Stadt stutzt «Baumzimmer» am Centralweg

Bern

Die Stadt Bern redimensioniert die Balkone, die für den geplanten Neubau am Centralweg «identitätsstiftend» waren. Damit desavouiere sie ihr eigenes Projekt, kritisiert der Quartierverein.

Die ellipsenförmigen «Baumzimmer» aus der Visualisierung sind vom Tisch, das Ringen um eine Überbauung des Centralwegs geht weiter.

Die ellipsenförmigen «Baumzimmer» aus der Visualisierung sind vom Tisch, das Ringen um eine Überbauung des Centralwegs geht weiter.

(Bild: zvg)

Christoph Hämmann

Die verworrene Geschichte um den Neubau der Stadt am Centralweg mit 13 Wohnungen ist um ein Kapitel reicher. Am 15. Januar hat die Stadt bei ihrem Bauinspektorat eine Projektänderung eingereicht.

Dies belegen der Brief eines Anwalts im Auftrag der Stadt sowie die anschliessende Verfügung des Regierungsstatthalters, die dieser Zeitung vorliegen. Wegen der «weiterhin fehlenden Zustimmungserklärung» des Nachbarn, ohne die sich die «Baumzimmer» nicht wie geplant realisieren lassen, hat die Stadt diese vier Balkone nun überarbeitet.

«Endlich begraben»

Die neuen Pläne zeigen, dass von den ursprünglich geplanten «Baumzimmern» fast nichts mehr übrig geblieben ist. Der Steg, der auf die Balkone hätte führen sollen, ist einmal zum Stummel verkümmert, zweimal fehlt er ganz. In allen vier Fällen sind aus den ellipsenförmigen «Baumzimmern» rechteckige Balkone geworden.

Würde die Jury, die das Projekt Ende 2010 aus 62 Eingaben auswählte, noch immer von «stimmigen Baumzimmern» reden, die «für die Wohnungen identitätsstiftenden Charakter und interessante zwischenräumliche Bezüge» schaffen? «Ja, Charakter und Bezüge werden auch nach der Projektänderung weitestgehend gewährleistet», sagt Jurypräsident Fernand Raval. Als Leiter von Immobilien Stadt Bern, der das Projekt endlich realisieren möchte, dürfte er indes nicht ganz unbefangen sein.
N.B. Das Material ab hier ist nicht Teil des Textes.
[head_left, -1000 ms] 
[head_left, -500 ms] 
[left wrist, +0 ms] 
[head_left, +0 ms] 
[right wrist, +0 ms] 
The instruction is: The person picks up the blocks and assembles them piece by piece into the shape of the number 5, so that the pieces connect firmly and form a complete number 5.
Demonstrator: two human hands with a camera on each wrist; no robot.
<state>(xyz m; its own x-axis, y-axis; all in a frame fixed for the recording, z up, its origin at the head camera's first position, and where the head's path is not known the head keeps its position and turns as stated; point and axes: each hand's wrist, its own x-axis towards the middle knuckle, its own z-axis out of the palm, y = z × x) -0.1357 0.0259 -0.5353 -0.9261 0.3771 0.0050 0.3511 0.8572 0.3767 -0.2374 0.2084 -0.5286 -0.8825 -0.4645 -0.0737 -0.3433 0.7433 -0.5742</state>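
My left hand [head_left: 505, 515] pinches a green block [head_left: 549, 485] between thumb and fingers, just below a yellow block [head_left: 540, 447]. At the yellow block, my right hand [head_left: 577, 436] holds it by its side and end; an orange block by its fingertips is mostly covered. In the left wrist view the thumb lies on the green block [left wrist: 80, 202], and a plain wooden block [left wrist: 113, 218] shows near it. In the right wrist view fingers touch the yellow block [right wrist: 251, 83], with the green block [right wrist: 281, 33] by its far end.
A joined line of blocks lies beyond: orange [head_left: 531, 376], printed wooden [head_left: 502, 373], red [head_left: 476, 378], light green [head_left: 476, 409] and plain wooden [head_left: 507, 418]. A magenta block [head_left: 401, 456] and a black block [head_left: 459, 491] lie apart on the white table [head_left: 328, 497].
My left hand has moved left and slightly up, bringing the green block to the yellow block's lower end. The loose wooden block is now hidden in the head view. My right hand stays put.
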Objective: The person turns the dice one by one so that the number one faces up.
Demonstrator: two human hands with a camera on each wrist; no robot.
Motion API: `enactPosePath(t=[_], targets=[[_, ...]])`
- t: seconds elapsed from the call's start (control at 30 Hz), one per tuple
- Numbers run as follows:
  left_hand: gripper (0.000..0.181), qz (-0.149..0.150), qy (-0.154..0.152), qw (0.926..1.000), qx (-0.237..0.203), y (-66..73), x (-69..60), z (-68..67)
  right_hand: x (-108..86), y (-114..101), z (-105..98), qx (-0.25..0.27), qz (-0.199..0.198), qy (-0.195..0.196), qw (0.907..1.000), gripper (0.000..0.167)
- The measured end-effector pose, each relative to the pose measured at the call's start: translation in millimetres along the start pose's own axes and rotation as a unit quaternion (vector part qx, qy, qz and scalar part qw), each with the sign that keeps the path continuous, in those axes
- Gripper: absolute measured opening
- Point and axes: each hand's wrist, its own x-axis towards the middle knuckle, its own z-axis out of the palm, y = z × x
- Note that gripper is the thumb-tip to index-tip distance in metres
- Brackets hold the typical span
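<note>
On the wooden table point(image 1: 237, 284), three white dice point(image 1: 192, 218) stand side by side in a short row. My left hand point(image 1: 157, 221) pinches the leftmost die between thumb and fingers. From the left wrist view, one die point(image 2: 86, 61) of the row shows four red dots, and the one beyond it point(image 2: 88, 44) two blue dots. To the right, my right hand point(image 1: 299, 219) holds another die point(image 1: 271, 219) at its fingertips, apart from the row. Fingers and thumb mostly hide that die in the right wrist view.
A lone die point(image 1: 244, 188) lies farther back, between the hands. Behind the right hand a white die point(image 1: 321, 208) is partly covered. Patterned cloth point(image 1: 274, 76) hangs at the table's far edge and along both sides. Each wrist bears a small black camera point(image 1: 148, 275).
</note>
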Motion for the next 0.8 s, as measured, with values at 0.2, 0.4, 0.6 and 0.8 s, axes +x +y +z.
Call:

Im Quartier jedenfalls nehmen die Kritiker die neuste Vorlage dankbar auf. «Die Stadt desavouiert ihr eigenes Projekt», sagt Johannes Wartenweiler vom Verein Läbigi Lorraine. Angesichts der Vorgeschichte, der hängigen Rechtshändel sowie der Aussicht auf eine erneute Publikation des modifizierten Projekts, die der Regierungsstatthalter vorschreiben könnte, spricht Wartenweiler von einem «unverhältnismässigen Murks». Die Verantwortlichen der Stadt sollten ihr Projekt «endlich begraben und einen Vorschlag machen, den auch die Lorraine unterstützen kann», verlangt er, und: «Preisgünstiger Wohnungsbau ist gefragt.»

Futter für Juristen

Inzwischen hat die Stadt aufgehört, Prognosen abzugeben. Über den Fahrplan bis zu einem allfälligen Baustart «kann heute keine Angabe gemacht werden», teilt Raval mit. Der vom Fonds für Boden- und Wohnbaupolitik gesprochene Planungskredit betrage 1,28 Millionen Franken. «Derzeit bewegen wir uns mit den bisher aufgelaufenen Kosten innerhalb dieses Kredites.»

Im vergangenen September beklagte Gemeinderat Alexandre Schmidt (FDP), die Brache sei nun langjährig blockiert. Damals annullierte das Parlament seinen eigenen Entscheid vom Mai 2013, als es 8,8 Millionen Franken für den Bau bewilligt hatte. Bis heute ist juristisch unklar, welcher Entscheid gilt. Die FDP ficht den zweiten Beschluss mit einer Beschwerde an, während Stadtrat Luzius Theiler (GPB) bekämpft, dass das Parlament in dieser Sache beim Regierungsstatthalter durch den Gemeinderat vertreten wird.